THE PROBLEM
Would you please retype, exactly, the lines of the listing below between the line with "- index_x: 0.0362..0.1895" and the line with "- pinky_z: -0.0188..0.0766", inclusive?

EXERCISE INPUT
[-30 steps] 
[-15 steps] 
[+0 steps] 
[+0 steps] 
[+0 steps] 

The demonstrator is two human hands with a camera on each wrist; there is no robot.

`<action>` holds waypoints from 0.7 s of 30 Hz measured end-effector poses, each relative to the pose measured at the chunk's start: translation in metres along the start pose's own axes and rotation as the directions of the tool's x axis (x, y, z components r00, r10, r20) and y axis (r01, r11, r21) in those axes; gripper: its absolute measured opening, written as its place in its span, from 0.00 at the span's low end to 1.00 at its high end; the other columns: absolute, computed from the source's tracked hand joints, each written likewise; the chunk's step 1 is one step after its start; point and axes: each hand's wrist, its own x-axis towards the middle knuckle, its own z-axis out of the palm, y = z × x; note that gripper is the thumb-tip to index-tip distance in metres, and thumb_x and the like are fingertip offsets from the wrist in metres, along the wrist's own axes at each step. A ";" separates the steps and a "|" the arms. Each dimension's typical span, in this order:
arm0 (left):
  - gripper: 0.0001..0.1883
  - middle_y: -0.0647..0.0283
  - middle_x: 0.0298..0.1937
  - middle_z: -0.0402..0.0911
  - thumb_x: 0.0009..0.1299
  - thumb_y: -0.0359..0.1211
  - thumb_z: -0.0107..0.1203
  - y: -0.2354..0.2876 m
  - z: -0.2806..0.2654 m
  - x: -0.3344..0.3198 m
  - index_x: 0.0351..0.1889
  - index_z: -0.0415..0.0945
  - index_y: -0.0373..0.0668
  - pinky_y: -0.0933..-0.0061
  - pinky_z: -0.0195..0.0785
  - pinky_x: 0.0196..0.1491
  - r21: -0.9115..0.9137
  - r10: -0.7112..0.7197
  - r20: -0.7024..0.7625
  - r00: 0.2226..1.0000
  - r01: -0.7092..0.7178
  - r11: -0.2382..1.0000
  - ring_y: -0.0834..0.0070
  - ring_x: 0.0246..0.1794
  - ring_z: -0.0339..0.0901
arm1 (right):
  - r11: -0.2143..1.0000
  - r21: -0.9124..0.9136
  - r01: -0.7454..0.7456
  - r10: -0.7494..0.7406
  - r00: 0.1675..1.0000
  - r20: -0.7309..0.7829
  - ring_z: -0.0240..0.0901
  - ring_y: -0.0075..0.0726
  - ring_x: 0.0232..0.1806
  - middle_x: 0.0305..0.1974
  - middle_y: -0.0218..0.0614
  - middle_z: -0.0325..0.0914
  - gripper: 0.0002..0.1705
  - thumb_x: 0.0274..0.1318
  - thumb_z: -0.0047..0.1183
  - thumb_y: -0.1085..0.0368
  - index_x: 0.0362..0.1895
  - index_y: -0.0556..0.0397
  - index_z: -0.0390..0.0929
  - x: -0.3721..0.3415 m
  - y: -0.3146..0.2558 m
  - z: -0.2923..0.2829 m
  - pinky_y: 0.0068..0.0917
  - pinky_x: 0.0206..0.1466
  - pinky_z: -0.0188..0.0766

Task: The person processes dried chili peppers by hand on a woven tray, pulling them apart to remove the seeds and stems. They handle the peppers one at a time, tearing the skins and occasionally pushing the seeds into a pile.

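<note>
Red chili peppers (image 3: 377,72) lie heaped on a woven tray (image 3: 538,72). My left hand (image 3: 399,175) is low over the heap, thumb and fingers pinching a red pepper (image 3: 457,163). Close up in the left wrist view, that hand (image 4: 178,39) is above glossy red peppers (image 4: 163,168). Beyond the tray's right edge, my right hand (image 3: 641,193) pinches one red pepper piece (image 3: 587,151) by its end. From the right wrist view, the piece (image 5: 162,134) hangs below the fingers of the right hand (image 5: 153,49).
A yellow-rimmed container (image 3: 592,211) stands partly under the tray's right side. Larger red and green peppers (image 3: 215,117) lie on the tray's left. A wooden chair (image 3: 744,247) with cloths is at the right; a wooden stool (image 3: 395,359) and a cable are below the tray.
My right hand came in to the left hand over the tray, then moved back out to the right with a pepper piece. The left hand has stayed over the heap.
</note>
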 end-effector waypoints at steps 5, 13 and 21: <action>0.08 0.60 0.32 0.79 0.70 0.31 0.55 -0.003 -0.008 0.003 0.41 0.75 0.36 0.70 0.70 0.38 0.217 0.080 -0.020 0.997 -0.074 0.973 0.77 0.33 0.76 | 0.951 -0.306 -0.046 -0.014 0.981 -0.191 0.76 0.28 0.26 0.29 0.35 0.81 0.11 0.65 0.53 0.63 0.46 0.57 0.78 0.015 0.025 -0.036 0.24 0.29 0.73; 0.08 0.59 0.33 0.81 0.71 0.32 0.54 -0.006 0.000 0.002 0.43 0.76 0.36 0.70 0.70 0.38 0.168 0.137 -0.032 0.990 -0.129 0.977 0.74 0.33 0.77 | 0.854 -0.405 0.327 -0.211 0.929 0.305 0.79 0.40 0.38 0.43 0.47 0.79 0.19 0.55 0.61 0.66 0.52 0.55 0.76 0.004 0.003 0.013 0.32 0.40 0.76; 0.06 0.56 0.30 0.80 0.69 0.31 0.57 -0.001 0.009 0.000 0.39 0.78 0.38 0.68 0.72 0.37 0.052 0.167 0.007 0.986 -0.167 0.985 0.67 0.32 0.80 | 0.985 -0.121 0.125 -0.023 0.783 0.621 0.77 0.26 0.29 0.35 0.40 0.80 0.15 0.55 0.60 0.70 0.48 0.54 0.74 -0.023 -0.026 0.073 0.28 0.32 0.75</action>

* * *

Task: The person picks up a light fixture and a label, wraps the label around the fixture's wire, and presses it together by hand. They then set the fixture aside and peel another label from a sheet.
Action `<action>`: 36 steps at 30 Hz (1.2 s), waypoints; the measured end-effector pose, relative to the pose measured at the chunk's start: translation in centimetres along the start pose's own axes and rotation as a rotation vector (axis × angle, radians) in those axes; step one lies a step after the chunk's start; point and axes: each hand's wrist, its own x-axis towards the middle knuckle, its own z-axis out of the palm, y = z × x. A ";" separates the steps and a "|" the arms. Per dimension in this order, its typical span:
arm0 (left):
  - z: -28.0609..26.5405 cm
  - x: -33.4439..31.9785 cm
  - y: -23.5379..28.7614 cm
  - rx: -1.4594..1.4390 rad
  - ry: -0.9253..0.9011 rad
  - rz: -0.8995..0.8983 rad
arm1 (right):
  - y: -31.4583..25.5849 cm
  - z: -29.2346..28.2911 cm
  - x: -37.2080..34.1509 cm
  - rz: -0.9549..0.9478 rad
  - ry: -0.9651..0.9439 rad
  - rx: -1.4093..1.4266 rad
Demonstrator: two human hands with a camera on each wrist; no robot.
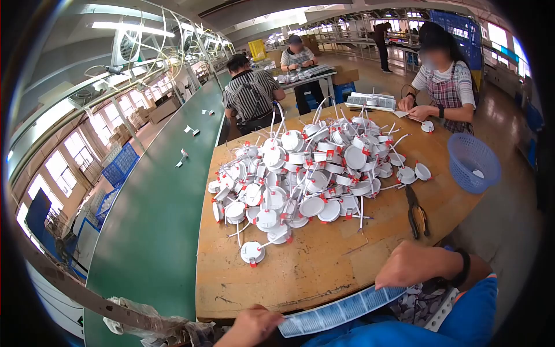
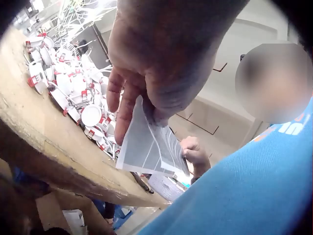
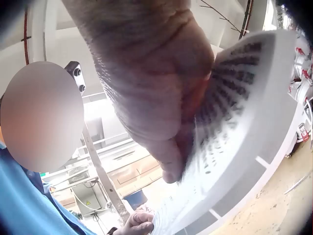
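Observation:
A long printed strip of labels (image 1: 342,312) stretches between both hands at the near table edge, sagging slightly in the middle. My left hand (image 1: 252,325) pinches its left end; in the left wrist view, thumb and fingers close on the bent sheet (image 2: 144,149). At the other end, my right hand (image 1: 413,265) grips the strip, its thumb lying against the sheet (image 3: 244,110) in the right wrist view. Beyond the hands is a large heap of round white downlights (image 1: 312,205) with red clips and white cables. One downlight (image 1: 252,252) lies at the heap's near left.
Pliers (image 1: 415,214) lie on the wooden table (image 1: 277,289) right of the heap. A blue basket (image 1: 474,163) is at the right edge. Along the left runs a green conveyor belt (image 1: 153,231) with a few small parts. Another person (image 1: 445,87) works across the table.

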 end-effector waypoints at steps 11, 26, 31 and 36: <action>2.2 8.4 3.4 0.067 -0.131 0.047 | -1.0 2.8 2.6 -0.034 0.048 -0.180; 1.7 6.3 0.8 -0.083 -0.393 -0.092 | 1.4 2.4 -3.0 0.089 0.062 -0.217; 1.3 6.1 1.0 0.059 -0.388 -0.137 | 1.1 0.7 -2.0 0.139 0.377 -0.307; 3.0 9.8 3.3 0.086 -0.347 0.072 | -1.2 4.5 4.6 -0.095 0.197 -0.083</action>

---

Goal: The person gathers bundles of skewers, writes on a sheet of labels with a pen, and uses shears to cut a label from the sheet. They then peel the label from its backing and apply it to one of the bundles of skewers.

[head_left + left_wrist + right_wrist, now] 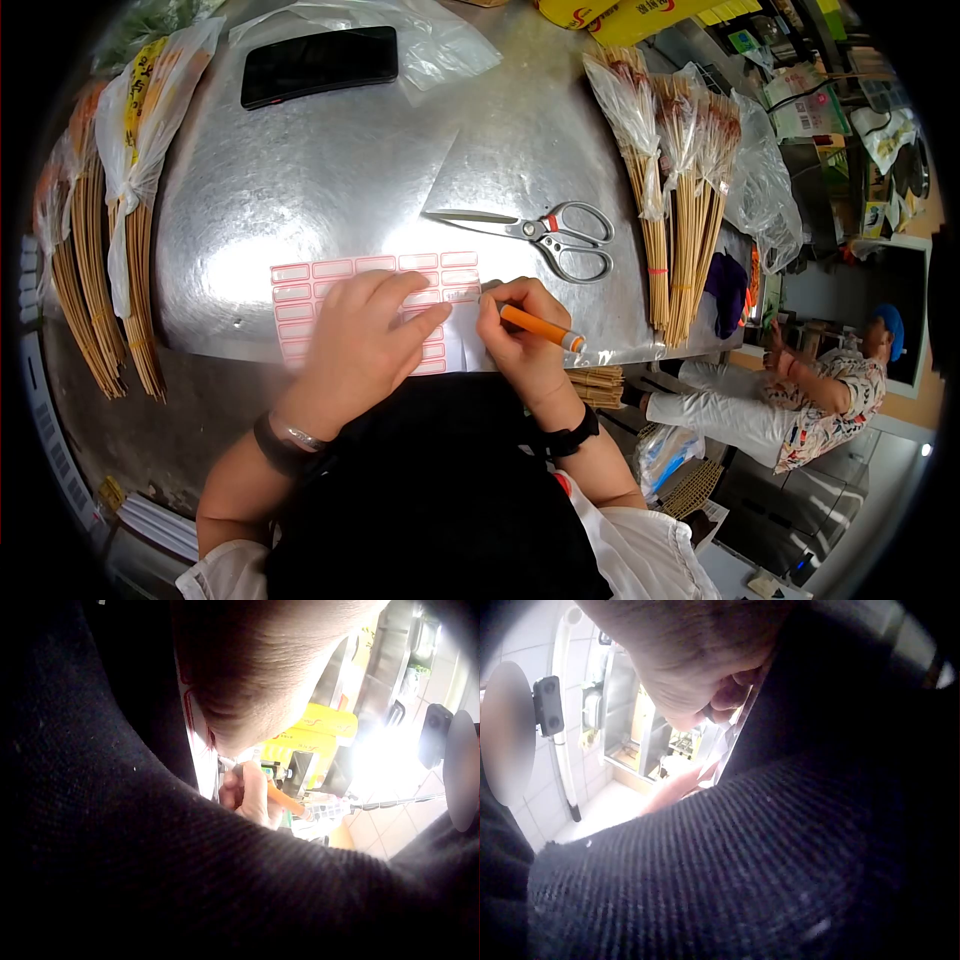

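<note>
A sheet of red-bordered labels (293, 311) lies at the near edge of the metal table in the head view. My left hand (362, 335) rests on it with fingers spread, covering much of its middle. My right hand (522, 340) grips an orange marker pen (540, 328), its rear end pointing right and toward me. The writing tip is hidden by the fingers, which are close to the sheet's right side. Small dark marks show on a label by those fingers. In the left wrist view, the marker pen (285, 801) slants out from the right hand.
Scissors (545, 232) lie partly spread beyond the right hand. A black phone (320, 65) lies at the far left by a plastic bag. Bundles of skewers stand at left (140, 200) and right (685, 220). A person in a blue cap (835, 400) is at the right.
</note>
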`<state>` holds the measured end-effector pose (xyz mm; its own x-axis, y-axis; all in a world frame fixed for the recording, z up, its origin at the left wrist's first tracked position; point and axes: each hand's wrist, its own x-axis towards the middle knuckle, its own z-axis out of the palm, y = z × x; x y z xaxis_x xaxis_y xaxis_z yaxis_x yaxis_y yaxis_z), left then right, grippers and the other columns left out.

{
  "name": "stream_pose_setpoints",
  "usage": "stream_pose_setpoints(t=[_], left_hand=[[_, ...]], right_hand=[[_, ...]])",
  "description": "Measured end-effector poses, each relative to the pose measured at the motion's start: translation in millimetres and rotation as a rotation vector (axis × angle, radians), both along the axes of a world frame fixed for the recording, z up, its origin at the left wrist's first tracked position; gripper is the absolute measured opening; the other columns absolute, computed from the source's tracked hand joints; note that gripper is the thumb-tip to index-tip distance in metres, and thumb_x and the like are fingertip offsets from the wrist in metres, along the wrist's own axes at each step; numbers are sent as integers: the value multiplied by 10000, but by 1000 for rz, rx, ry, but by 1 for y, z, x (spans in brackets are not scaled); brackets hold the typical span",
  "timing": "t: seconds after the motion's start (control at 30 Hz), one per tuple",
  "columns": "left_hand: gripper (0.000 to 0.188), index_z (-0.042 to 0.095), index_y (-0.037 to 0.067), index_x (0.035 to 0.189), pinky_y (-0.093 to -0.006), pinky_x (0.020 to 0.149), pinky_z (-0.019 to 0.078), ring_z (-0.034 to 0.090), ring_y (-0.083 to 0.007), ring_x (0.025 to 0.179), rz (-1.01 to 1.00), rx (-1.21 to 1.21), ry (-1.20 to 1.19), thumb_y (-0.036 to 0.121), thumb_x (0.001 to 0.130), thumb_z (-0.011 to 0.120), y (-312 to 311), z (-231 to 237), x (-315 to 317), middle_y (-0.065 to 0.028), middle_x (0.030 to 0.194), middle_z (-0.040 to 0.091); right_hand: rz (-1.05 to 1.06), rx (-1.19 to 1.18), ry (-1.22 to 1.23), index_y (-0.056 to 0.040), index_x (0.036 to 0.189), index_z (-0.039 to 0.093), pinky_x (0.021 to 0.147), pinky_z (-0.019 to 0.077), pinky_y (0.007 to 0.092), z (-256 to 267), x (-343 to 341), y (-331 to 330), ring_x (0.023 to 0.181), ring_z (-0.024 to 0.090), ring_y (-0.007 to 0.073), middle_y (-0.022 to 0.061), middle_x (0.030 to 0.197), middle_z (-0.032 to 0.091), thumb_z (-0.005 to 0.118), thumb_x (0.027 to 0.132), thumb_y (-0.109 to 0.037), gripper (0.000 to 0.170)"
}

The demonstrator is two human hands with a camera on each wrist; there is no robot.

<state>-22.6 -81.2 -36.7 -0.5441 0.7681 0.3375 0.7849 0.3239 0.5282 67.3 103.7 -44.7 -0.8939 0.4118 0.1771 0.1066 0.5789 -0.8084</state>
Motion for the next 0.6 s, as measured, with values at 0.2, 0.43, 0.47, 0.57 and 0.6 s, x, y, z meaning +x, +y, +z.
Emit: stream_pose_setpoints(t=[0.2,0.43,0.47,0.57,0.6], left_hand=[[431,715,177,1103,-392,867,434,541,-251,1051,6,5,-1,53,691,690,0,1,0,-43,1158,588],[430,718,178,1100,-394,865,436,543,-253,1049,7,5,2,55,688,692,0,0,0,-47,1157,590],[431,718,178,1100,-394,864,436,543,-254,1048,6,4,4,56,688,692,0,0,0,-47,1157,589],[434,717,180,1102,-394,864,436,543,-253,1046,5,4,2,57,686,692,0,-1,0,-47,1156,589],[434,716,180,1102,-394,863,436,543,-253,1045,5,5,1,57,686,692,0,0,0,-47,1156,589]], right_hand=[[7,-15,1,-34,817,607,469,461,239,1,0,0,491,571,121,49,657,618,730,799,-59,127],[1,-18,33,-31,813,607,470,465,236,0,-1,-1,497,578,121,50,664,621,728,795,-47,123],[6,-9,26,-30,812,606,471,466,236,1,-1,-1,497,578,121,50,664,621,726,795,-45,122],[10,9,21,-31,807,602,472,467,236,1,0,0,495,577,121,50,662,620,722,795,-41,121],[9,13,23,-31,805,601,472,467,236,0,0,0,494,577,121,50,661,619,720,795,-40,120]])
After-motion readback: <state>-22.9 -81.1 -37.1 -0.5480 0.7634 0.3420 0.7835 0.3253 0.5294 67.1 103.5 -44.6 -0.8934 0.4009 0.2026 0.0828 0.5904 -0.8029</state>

RESPONSE
  - index_x: 0.0362..0.1895
  - index_y: -0.0556..0.0397
  - index_z: -0.0390..0.0929
  - x: -0.3721..0.3415 m
  - y: -0.3146..0.2558 m
  - z: -0.2923..0.2829 m
  - pinky_y: 0.0068..0.0917
  - pinky_x: 0.0206..0.1466
  - pinky_z: -0.0188..0.0766

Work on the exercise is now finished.